Another witness filmed and took photos of them as they walked through a field holding a dead hare and saw Anderson’s black Audi parked close to the field.

The incident was reported to police who recovered the dead hare from a hedgerow. Further enquiries led to the searches under warrants on 31 March, 2022.

Items seized from Grant’s Lanark address included mobile phones, clothing, lamps, dog trackers, slip wire, and dog leads.

The dogs seen in the photos and videos were found in the kennels in the back garden. Police took DNA from these dogs, Rocky and Pablo, and they were photographed.

A mobile phone, a deer hunter jumper and a hooded game jumper were seized from Anderson’s home.

The dead hare was taken to the Wildlife DNA forensics unit at the Science and Advice for Scottish Agriculture unit (SASA) for DNA samples to be taken to compare to samples taken from the two dogs. The dog DNA found on the hare was a profile match for Rocky.

Police analysis of Anderson’s phone found photographs and videos of hare coursing in the morning and afternoon of December 27, 2021. They also found photographs of hare coursing on 24 December showing another man who police were able to identify as Jordan Steel.

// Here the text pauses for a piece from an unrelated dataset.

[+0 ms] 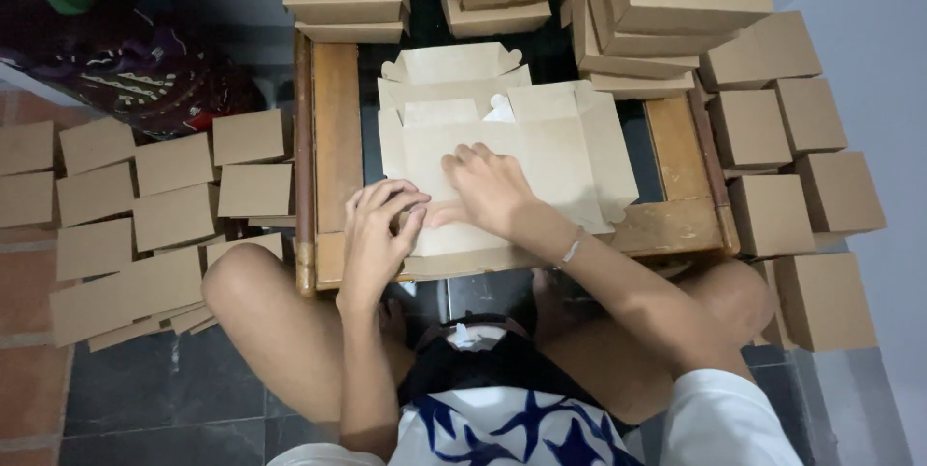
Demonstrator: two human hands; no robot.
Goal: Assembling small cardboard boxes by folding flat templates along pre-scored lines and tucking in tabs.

Debbie Carroll, who leads on wildlife and environmental crime for the Crown Office and Procurator Fiscal Service (COPFS), said: “Hare coursing is a cruel and wholly illegal act and I welcome the conviction of these three men and the message it should send to anyone involved in this barbaric crime.

“This investigation and prosecution was the result of the actions of the local community and the excellent partnership working between Police Scotland, SASA and the Procurator Fiscal’s specialist prosecutors.

“As illustrated in this case, reporting such offending to the police can ensure that those, like Anderson, Grant and Steel, who hunt hares with dogs are held to account.”

At Stirling Sheriff Court on Monday 23-year-old Anderson, of Larkhall, was fined £1875 and banned from owning or keeping dogs for two years. He was also ordered to forfeit the mobile phone he used to capture the offences following a motion by the prosecutor.

Steel (30), of Larkhall, and Grant (26), of Kirkmuirhill, Lanark, had each been fined £1575 when they pleaded guilty in April.

Grant and Steel were both banned from owning or keeping dogs for two years and, following a motion by the prosecutor, Grant was ordered to forfeit two dog trackers, three lamps, two leads and a slip wire.

Anderson and Grant’s not guilty pleas to a charge alleging they had been in control of lurcher type dogs on December 27 near West Drip Farm Cottage, 2021, which worried sheep by allowing them to be at large while not kept on a lead or under close control, were accepted by the Crown. And Steel’s not guilty plea to a charge of breaching a disqualification order imposed at Hamilton Sheriff Court on March 1, 2017, disqualifying him from owning, keeping or dealing in any animal for a period of five years from that date, was accepted by the Crown.